- **Required action**
Transcribe the listing below in its entirety, exactly.

- **Provided records**
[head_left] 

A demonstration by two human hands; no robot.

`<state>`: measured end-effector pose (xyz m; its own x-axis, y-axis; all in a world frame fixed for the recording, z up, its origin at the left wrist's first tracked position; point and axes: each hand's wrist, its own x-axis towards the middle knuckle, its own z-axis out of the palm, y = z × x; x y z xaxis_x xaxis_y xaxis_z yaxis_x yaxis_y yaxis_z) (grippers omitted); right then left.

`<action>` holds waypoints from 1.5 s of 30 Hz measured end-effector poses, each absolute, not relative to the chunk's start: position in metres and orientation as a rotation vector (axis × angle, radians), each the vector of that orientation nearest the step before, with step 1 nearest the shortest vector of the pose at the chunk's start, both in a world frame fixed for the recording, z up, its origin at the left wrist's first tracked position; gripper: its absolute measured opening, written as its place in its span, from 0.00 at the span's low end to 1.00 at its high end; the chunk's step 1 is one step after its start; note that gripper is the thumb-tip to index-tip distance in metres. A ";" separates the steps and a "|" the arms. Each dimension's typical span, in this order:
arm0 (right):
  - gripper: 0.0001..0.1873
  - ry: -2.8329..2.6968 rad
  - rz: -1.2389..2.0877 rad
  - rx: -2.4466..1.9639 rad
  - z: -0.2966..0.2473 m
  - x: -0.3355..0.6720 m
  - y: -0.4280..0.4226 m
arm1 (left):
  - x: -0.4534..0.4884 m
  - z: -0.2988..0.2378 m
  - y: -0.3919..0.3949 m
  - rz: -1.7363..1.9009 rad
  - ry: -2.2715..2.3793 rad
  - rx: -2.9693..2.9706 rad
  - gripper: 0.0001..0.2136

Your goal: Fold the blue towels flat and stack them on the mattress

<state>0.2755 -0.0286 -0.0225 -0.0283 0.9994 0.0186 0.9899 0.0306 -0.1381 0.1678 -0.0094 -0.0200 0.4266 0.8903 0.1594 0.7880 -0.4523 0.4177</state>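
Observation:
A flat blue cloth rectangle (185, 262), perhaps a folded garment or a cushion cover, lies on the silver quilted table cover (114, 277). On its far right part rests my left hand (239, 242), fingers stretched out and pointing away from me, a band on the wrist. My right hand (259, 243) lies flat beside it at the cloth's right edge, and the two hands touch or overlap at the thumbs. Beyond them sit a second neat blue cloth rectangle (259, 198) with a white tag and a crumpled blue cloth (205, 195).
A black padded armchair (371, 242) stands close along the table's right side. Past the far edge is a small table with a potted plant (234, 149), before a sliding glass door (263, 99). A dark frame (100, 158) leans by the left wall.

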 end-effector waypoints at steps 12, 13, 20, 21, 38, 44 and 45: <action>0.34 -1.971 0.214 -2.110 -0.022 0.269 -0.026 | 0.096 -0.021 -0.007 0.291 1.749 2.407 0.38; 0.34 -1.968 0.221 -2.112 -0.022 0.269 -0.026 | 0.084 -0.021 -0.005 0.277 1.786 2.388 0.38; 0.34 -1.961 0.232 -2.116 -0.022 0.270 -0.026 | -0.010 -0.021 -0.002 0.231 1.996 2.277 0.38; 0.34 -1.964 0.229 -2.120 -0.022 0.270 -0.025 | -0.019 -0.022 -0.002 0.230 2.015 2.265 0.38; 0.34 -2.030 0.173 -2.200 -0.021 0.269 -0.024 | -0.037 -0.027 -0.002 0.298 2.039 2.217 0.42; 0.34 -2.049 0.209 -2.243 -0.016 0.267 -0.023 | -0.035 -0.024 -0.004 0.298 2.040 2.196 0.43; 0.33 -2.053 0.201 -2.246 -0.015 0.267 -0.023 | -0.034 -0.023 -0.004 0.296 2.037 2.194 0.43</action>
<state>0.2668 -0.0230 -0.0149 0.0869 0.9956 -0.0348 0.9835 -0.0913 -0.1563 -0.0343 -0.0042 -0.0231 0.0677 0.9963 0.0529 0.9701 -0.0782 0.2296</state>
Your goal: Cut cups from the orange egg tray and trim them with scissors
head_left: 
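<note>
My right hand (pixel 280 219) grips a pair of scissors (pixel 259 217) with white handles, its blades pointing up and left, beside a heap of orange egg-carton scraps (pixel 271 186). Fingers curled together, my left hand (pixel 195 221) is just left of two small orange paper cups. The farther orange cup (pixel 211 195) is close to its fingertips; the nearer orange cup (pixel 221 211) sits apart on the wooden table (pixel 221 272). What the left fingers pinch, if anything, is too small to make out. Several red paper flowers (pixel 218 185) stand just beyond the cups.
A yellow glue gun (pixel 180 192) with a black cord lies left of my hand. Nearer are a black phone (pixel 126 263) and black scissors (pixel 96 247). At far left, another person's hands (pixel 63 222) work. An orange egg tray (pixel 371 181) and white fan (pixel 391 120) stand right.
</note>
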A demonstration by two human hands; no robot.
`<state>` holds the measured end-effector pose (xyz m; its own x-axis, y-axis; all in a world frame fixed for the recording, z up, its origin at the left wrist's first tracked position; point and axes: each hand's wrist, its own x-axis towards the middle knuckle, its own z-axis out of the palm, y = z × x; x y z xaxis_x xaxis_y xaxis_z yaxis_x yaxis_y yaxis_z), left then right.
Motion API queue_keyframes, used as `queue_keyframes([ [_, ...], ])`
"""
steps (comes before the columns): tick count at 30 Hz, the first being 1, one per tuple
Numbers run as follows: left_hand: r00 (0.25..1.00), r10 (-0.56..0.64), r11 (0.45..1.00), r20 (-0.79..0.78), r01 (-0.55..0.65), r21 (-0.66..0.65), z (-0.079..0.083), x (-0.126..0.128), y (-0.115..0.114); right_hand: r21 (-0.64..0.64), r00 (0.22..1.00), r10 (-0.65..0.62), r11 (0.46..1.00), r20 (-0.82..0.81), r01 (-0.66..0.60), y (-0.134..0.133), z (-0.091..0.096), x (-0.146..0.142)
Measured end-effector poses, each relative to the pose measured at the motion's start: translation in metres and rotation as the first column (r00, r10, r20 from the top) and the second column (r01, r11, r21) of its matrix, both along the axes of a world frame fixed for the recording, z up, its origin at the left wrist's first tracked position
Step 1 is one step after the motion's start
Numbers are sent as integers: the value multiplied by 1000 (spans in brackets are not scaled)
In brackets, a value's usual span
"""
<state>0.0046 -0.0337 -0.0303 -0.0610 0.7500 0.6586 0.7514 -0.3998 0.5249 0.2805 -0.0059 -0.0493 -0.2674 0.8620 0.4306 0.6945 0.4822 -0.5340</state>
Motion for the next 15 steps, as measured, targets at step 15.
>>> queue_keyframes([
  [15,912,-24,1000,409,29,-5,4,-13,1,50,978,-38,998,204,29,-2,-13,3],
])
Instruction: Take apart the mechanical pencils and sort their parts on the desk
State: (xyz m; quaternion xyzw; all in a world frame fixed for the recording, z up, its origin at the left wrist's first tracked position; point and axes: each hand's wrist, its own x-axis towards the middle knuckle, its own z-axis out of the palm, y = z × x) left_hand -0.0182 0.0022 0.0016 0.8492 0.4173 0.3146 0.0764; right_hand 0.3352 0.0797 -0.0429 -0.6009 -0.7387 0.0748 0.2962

- **Answer area**
[head_left] 

A demonstration by two human hands; no robot.

`<state>`: measured end-effector pose (xyz m; its own x-axis, y-axis; all in a world frame fixed for the recording, z up, its origin at the left wrist's first tracked position; point and axes: each hand's wrist, its own x-axis towards the middle knuckle, its own z-axis out of the palm, y = z × x; x y z xaxis_x xaxis_y xaxis_z yaxis_x yaxis_y yaxis_z) (grippers omitted); right then left.

`<action>` holds waypoints from 1.5 s of 30 Hz measured end-effector poses, each absolute, not relative to the chunk's start: position in metres and orientation as a rotation vector (axis × angle, radians), each the vector of that orientation nearest the step before, with step 1 nearest the shortest vector of the pose at the chunk's start, both in a world frame fixed for the recording, z up, its origin at the left wrist's first tracked position; gripper: its absolute measured opening, written as its place in its span, from 0.00 at the span's low end to 1.00 at its high end; the chunk's step 1 is one step after its start; note that gripper is the thumb-tip to index-tip distance in metres. A ";" separates the steps and a "|" the arms. Each dimension's typical span, in this order:
arm0 (right):
  - gripper: 0.0001..0.1873
  - ry: -2.8329..2.6968 rad
  - rz: -1.2389..2.0877 rad
  - rx: -2.4466..1.9639 rad
  - z: -0.2966..0.2473 m
  - x: -0.3355..0.6720 m
  - y: -0.4280..0.4226 m
arm1 (left):
  - x: -0.4534..0.4884 m
  - z: -0.2988..0.2378 m
  - y: -0.3919..0.3949 m
  - rz: -1.7363..1.9009 rad
  - ry: -2.2715..2.3793 rad
  - rx: -2.9693..2.9706 rad
  - gripper: 0.0001..0.2136

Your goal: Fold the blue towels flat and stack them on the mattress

<state>0.2755 -0.0286 -0.0225 -0.0283 0.9994 0.0186 0.9899 0.0306 -0.1381 0.1678 -0.0094 -0.0200 0.4266 0.8903 0.1594 0.7880 -0.4523 0.4177</state>
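Observation:
A flat blue cloth rectangle (185, 262), perhaps a folded garment or a cushion cover, lies on the silver quilted table cover (114, 277). On its far right part rests my left hand (239, 242), fingers stretched out and pointing away from me, a band on the wrist. My right hand (259, 243) lies flat beside it at the cloth's right edge, and the two hands touch or overlap at the thumbs. Beyond them sit a second neat blue cloth rectangle (259, 198) with a white tag and a crumpled blue cloth (205, 195).
A black padded armchair (371, 242) stands close along the table's right side. Past the far edge is a small table with a potted plant (234, 149), before a sliding glass door (263, 99). A dark frame (100, 158) leans by the left wall.
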
 end-effector waypoints at steps 12, 13, 20, 21, 38, 44 and 45: <action>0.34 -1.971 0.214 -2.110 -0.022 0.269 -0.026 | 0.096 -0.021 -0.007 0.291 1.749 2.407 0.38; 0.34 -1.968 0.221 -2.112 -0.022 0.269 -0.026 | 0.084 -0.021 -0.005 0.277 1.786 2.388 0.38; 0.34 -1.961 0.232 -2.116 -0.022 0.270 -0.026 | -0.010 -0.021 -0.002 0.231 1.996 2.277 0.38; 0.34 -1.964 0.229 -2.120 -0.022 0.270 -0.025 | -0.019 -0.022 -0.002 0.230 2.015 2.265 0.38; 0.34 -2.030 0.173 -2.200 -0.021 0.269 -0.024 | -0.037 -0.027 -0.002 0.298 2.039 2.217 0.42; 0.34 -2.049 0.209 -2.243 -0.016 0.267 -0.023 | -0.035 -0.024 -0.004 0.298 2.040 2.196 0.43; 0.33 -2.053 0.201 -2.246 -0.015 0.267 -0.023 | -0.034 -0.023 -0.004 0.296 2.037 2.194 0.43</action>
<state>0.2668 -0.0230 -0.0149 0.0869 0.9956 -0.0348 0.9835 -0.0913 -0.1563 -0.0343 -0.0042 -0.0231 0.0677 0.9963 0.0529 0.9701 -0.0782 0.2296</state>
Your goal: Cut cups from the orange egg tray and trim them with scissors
head_left: 
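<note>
My right hand (pixel 280 219) grips a pair of scissors (pixel 259 217) with white handles, its blades pointing up and left, beside a heap of orange egg-carton scraps (pixel 271 186). Fingers curled together, my left hand (pixel 195 221) is just left of two small orange paper cups. The farther orange cup (pixel 211 195) is close to its fingertips; the nearer orange cup (pixel 221 211) sits apart on the wooden table (pixel 221 272). What the left fingers pinch, if anything, is too small to make out. Several red paper flowers (pixel 218 185) stand just beyond the cups.
A yellow glue gun (pixel 180 192) with a black cord lies left of my hand. Nearer are a black phone (pixel 126 263) and black scissors (pixel 96 247). At far left, another person's hands (pixel 63 222) work. An orange egg tray (pixel 371 181) and white fan (pixel 391 120) stand right.
</note>
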A demonstration by two human hands; no robot.
`<state>` holds the measured end-effector pose (xyz m; its own x-axis, y-axis; all in a world frame fixed for the recording, z up, its origin at the left wrist's first tracked position; point and axes: each hand's wrist, its own x-axis towards the middle knuckle, its own z-axis out of the palm, y = z × x; x y z xaxis_x xaxis_y xaxis_z yaxis_x yaxis_y yaxis_z), left then right.
Motion API queue_keyframes, used as `queue_keyframes([ [_, ...], ])`
"""
steps (comes before the columns): tick count at 30 Hz, the first being 1, one per tuple
Numbers run as follows: left_hand: r00 (0.25..1.00), r10 (-0.56..0.64), r11 (0.45..1.00), r20 (-0.79..0.78), r01 (-0.55..0.65), r21 (-0.66..0.65), z (-0.079..0.083), x (-0.126..0.128), y (-0.115..0.114); right_hand: r21 (-0.64..0.64), r00 (0.22..1.00), r10 (-0.65..0.62), r11 (0.46..1.00), r20 (-0.82..0.81), r01 (-0.66..0.60), y (-0.134..0.133), z (-0.091..0.096), x (-0.146..0.142)
Measured end-effector poses, each relative to the pose measured at the motion's start: translation in metres and rotation as the first column (r00, r10, r20 from the top) and the second column (r01, r11, r21) of its matrix, both along the axes of a world frame fixed for the recording, z up, its origin at the left wrist's first tracked position
Step 1 is one step after the motion's start
Numbers are sent as integers: the value multiplied by 1000 (spans in brackets are not scaled)
In brackets, a value's usual span
"""
<state>0.0046 -0.0337 -0.0303 -0.0610 0.7500 0.6586 0.7514 -0.3998 0.5249 0.2805 -0.0059 -0.0493 -0.2674 0.8620 0.4306 0.6945 0.4822 -0.5340</state>
Motion for the next 15 steps, as measured, targets at step 15.
>>> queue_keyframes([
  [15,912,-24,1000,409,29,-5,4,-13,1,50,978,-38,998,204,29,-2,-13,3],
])
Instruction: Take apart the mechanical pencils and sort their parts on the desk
State: (xyz m; quaternion xyzw; all in a world frame fixed for the recording, z up, its origin at the left wrist's first tracked position; point and axes: each hand's wrist, its own x-axis towards the middle knuckle, its own z-axis out of the palm, y = z × x) left_hand -0.0182 0.0022 0.0016 0.8492 0.4173 0.3146 0.0764; right_hand 0.3352 0.0797 -0.0429 -0.6009 -0.7387 0.0748 0.2962

The output for this exercise is finished.